Using Edge Collections

If you also want to query which books are written by a given author, embedding authors in the book document is possible, but it is more efficient to use a edge collections for speed.

Or you are publishing a proceeding, then you want to store the pages the author has written as well.

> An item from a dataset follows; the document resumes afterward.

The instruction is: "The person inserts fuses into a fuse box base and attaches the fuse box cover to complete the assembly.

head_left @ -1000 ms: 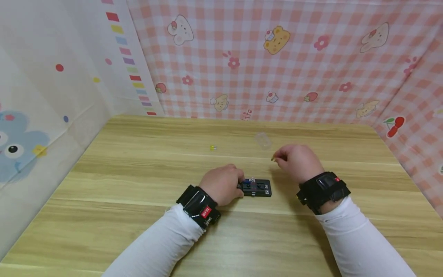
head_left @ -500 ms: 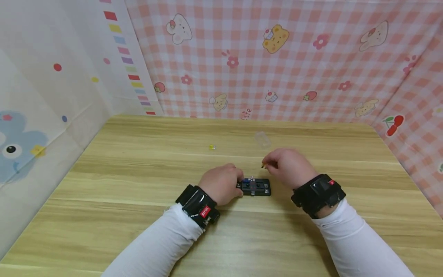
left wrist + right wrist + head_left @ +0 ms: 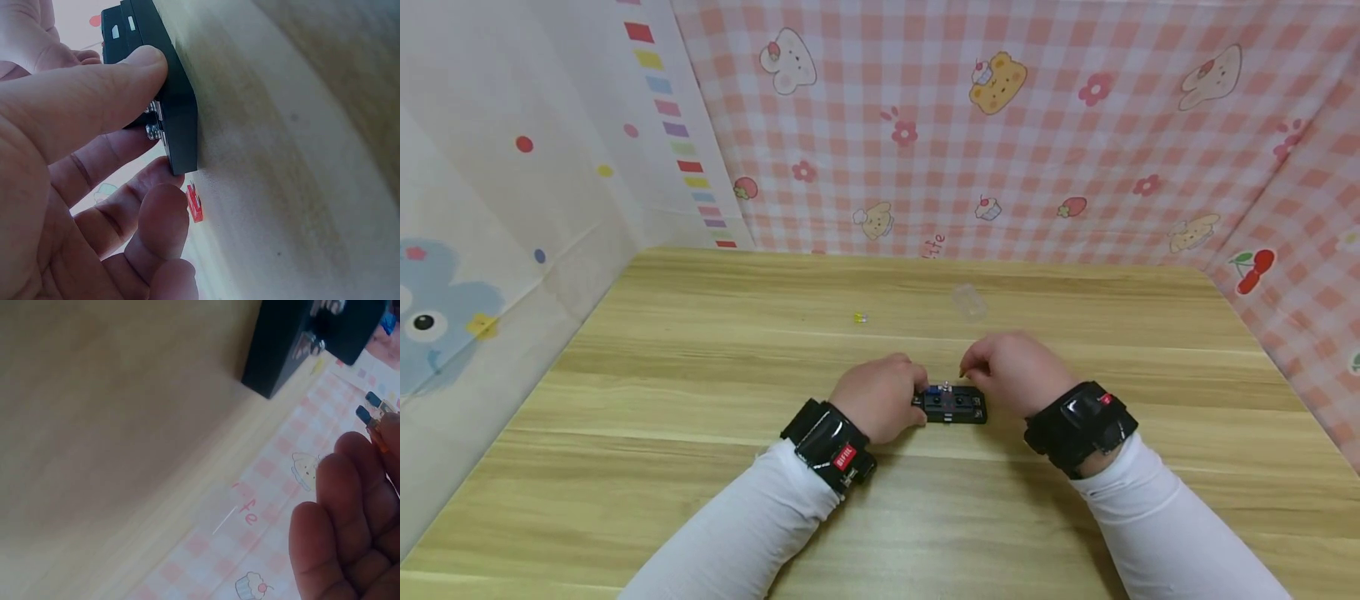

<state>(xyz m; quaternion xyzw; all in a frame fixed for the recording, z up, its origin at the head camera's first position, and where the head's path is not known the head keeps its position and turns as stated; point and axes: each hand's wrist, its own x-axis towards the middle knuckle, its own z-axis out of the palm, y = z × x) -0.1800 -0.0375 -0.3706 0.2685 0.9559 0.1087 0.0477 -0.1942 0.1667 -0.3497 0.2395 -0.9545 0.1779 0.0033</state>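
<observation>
A black fuse block (image 3: pixel 957 405) with metal screws lies on the table. My left hand (image 3: pixel 880 400) holds its left end, with the thumb (image 3: pixel 134 75) along one long side. A small blue piece (image 3: pixel 933 389) shows on the block beside the fingers. My right hand (image 3: pixel 1018 371) pinches a small orange blade fuse (image 3: pixel 377 432) between thumb and finger, just above the block's far right side. Its two prongs point out from the fingertips. In the left wrist view a red two-pronged fuse (image 3: pixel 195 203) lies beyond the block's end.
A small yellow fuse (image 3: pixel 860 317) lies farther back on the wooden table (image 3: pixel 700 358). Right of it stands a clear plastic case (image 3: pixel 970 302). A pink checked cloth (image 3: pixel 925 167) hangs along the table's back edge, with a white patterned cloth (image 3: pixel 572 183) on the left.
My right hand has moved left and towards me with the pinched fuse, from beside the clear case to the block. My left hand has stayed on the block.
</observation>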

This information can be stored in the edge document.

First create the users

db.create("authors");
[Collection 2926807549, "authors" (type document, status loaded)]
authors.save({ name: { first: "John", last: "Doe" } })
{ 
  "error" : false, 
  "_id" : "authors/2935261693", 
  "_rev" : "2935261693", 
  "_key" : "2935261693" 
}
authors.save({ name: { first: "Maxima", last: "Musterfrau" } })
{ 
  "error" : false, 
  "_id" : "authors/2938210813", 
  "_rev" : "2938210813", 
  "_key" : "2938210813" 
}

Now create the books without any author information.

db.create("books");
[Collection 2928380413, "books" (type document, status loaded)]
books.save({ title: "The beauty of JOINS" });
{ 
  "error" : false, 
  "_id" : "books/2980088317", 
  "_rev" : "2980088317", 
  "_key" : "2980088317" 
}

An edge collection is now used to link authors and books.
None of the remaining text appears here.